Even as other sports like tennis have moved with the teams to embrace hawk-eye technology, or soccer uses goalline technology, the NFL has remained resolutely old school in measuring downs. The whole premise of the game is based on four downs and 10 yards and from time to time, the margins are too close to see manually if the offense deserves a new set of downs.

So far, the way this has been adjudicated has been with referees spotting the ball and bringing out the chains. Two officials hold the markers down 10 yards away from each other, with the reference point being where the old set of downs began. If the ball lies at any point in between the chain length, then a turnover-on-downs occurs. Such is the ubiquity of this practice that football fans call getting a new set of downs moving the chains.

But this method could be going the way of the dodo if the NFL has its way. In preparation for the 2025 regular season, the league is trialing Sony's hawk-eye technology in the 2024 preseason. And we got a first look at how it is supposed to work in the game between the Falcons and the Dolphins in Miami.

The ball comes with a chip in it, which allows computers to virtually determine the spot of the ball. After the referee spots it at a location, chains are not required anymore as the hawk-eye technology calculates if it is 10 yards ahead from the previous spot and, therefore, if a new set of downs should be awarded. That is what happened with Miami on offense against Atlanta in their 2024 preseason game.

But as Raheem Morris, the head coach of the Falcons, showed, it can be challenged as well. Not the hawk-eye technology, but the spotting of the ball. He even won the decision, which meant that the Dolphins forfeited the football, which would have given them four new downs to attempt to score.

The history and technology of Sony's Hawk-Eye technology and how it works

Sony implemented Hawk-Eye initially for cricket in the early 2000s, where it was necessary to track the trajectory of the ball from different angles.

The sport has a method of getting batters out called leg-before-wicket, which means that the bowler would have stumped him had he not put his leg in front. To track if the ball would actually hit the wicket behind the batter if he had not blocked it, they needed a technology that could calculate it virtually in real time.
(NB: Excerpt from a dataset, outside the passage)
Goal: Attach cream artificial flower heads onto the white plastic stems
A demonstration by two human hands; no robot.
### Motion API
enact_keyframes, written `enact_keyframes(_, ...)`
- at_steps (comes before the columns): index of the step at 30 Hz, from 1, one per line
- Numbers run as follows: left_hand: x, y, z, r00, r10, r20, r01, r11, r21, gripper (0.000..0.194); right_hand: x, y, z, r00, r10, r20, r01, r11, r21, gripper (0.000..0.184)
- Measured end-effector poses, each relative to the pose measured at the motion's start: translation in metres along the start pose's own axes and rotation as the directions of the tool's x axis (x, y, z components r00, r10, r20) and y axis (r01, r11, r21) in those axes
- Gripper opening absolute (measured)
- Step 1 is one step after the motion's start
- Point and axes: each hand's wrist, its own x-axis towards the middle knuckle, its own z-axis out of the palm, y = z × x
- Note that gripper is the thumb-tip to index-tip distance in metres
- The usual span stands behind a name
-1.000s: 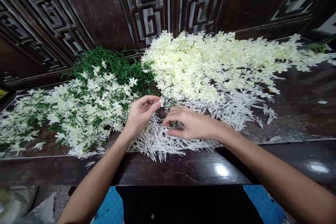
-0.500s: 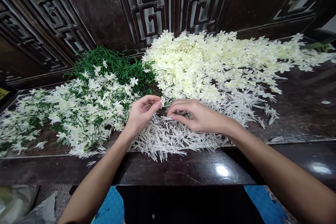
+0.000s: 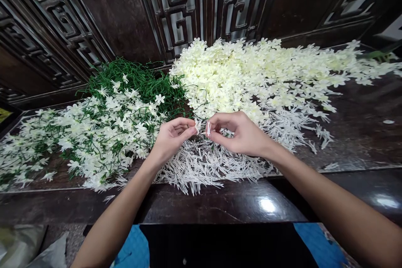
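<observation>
Between its thumb and fingertips, my left hand (image 3: 174, 136) pinches a small white artificial flower (image 3: 197, 126). Close on its right, my right hand (image 3: 237, 134) is closed on a white artificial stamen piece (image 3: 209, 128) with thin prongs. A small gap separates the two held pieces. Below both hands spreads a heap of loose white stamens (image 3: 201, 167). Behind my right hand lies a big pile of cream-white flower heads (image 3: 226, 75). To the left are white flowers on green stems (image 3: 106, 130), and a tangle of bare green stems (image 3: 135, 73) lies behind them.
Everything lies on a dark, glossy wooden bench (image 3: 354, 134). A carved wooden backrest (image 3: 132, 12) rises along its far side. Stray stamens (image 3: 323, 134) lie at the right, with a pale fleck (image 3: 388, 122) beyond. Plastic bags (image 3: 21, 245) sit on the floor at lower left.
My right hand has come up from the stamen heap, now visibly with a white stamen piece in its fingers. My left hand has shifted slightly right and down, still pinching the flower.
</observation>
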Motion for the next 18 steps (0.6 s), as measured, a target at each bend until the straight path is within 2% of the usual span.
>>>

It has since found applications in tennis, where a player can challenge calls about whether the ball landed inside the court or out. Badminton, which is also played on a court, also uses it and it is something one following the Paris Olympics would have seen. Soccer has also used goalline technology to monitor if the ball crossed the line to award a goal, ever since England was wronged against Germany during the 2010 FIFA World Cup in South Africa in a knockout game.

Many other sports use it too and it has become widely accepted. Perhaps, that is why the NFL felt comfortable using it now. The technology was developed in the UK by Paul Hawkins and uses multiple cameras across the stadium to best calculate the trajectory of a ball. That allows it to determine the exact distances and where the football is relative to it.

This partnership with Sony for the Hawk-Eye technology also means that the headsets being used across the league also belong to the company. While it won't see use during the 2024 regular season, it could be adopted in the 2025 season. And if it is done, the old-school way of moving the chains will be consigned to history.